• Records provided
● ● ●

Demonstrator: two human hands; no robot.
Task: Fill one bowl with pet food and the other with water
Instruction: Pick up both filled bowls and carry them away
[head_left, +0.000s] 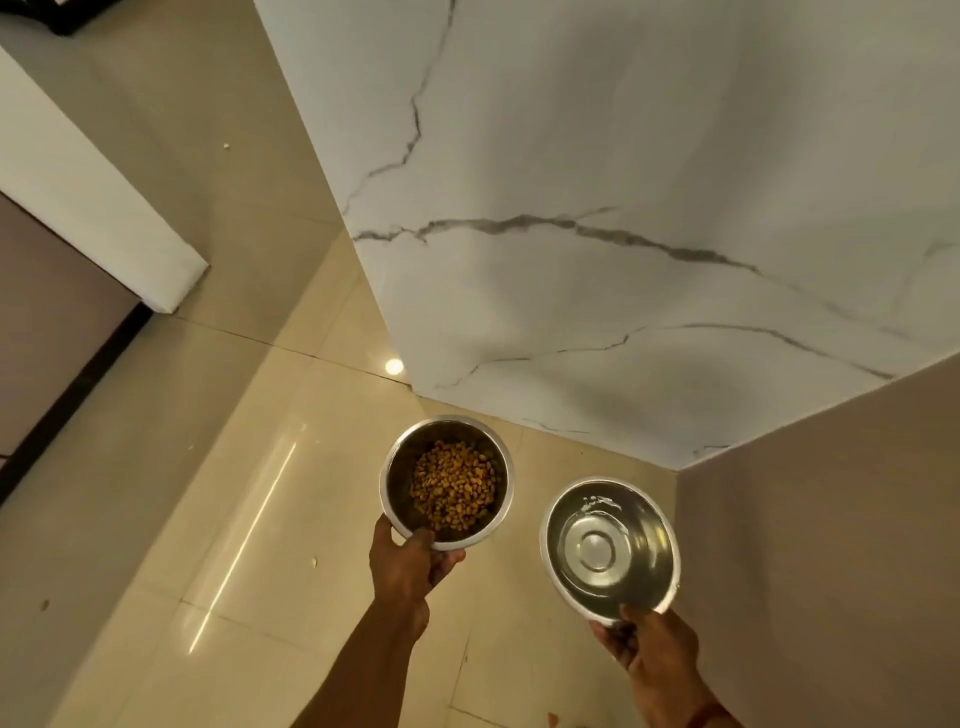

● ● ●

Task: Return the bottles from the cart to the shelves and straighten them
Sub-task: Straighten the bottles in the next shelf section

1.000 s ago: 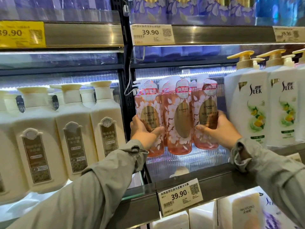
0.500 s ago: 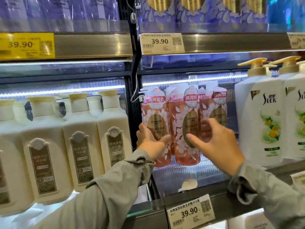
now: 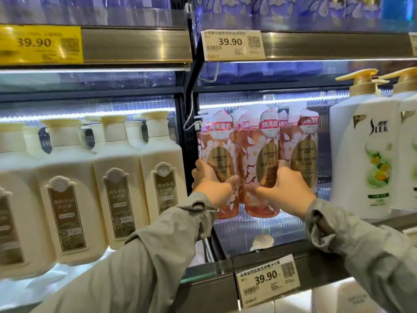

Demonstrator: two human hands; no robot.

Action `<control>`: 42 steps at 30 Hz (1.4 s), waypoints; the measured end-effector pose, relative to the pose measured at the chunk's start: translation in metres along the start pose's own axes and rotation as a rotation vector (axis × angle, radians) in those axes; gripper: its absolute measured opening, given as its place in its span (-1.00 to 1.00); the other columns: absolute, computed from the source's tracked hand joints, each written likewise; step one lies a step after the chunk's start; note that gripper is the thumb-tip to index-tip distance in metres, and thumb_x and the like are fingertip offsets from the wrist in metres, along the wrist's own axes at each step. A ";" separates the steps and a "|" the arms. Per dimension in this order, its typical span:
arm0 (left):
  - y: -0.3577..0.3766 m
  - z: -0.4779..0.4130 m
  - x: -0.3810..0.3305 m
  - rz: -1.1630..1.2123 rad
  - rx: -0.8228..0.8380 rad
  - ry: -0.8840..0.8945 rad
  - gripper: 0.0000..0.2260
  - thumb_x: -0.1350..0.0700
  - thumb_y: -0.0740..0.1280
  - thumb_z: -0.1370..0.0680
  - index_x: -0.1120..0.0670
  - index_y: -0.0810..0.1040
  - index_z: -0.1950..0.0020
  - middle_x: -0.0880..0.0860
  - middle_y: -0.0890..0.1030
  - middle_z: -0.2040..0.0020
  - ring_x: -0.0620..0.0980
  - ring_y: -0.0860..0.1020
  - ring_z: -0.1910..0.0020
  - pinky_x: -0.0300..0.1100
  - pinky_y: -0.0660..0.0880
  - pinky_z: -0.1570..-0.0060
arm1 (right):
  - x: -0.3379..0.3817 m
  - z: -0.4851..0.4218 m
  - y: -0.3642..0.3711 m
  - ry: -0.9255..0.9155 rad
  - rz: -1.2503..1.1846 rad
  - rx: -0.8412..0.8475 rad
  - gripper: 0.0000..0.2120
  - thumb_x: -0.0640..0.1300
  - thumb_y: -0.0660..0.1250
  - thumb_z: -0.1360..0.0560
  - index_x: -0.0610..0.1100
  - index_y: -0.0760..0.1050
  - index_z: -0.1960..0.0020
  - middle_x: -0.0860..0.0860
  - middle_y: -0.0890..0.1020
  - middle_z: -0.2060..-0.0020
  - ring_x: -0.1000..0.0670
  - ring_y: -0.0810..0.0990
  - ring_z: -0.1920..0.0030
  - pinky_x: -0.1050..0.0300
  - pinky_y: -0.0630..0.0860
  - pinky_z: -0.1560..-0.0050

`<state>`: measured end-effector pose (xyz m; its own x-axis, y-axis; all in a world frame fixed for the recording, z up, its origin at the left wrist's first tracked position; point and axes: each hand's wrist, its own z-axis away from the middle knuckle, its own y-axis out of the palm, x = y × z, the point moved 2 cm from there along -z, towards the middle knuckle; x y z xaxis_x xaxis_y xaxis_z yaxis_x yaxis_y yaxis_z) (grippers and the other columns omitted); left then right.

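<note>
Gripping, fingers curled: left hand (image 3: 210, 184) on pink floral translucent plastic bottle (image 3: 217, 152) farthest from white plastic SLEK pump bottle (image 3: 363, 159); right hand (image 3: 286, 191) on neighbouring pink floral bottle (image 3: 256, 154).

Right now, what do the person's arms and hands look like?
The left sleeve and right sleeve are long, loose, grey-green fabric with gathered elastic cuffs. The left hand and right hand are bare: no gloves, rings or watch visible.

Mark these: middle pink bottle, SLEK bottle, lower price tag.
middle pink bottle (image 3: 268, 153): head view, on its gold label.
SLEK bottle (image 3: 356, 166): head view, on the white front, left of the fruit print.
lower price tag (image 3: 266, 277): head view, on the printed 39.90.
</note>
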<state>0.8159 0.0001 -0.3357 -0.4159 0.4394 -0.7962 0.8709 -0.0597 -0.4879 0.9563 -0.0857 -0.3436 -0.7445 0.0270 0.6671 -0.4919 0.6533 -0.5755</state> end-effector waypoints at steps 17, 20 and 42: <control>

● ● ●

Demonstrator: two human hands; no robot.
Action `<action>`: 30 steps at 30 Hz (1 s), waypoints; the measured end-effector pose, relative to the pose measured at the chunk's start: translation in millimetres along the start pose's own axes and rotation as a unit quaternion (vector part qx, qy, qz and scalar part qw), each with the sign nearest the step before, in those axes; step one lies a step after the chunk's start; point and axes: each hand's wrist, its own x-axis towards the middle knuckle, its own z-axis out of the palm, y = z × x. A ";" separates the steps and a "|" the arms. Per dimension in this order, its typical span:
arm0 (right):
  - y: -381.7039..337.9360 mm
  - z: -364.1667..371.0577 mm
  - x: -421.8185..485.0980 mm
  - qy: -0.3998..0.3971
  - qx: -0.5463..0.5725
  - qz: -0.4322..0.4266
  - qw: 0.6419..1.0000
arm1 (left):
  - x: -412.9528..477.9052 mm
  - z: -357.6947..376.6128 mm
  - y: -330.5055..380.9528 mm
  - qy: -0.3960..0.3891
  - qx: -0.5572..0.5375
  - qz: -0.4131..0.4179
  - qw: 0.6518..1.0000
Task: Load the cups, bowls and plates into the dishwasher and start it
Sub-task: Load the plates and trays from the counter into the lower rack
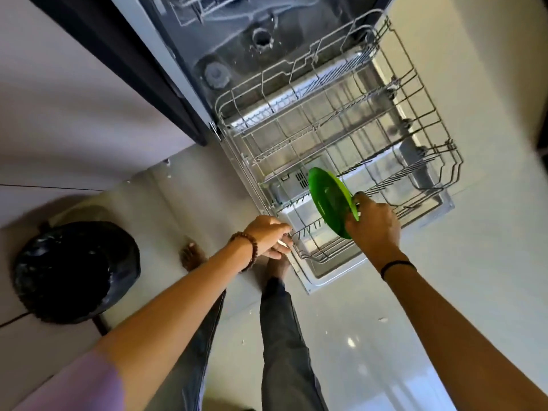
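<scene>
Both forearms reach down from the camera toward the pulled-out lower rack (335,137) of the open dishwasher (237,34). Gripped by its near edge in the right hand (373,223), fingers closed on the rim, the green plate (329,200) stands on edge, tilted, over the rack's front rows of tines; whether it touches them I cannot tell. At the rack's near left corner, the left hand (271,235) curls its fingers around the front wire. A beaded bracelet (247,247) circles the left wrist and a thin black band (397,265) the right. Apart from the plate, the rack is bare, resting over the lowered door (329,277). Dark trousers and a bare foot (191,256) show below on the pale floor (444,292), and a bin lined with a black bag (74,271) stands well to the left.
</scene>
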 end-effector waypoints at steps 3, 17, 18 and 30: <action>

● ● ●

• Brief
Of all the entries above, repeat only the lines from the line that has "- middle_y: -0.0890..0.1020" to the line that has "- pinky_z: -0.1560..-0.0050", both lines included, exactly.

• Exercise output
  - middle_y: -0.0890..0.1020
  - middle_z: -0.2060..-0.0020
  - ring_x: -0.1000..0.0670
  - ring_y: -0.0810..0.0990
  - ring_z: -0.1920..0.0030
  - pinky_x: -0.1050..0.0300
  - pinky_y: -0.0630..0.0860
  - pinky_z: -0.1560..-0.0050

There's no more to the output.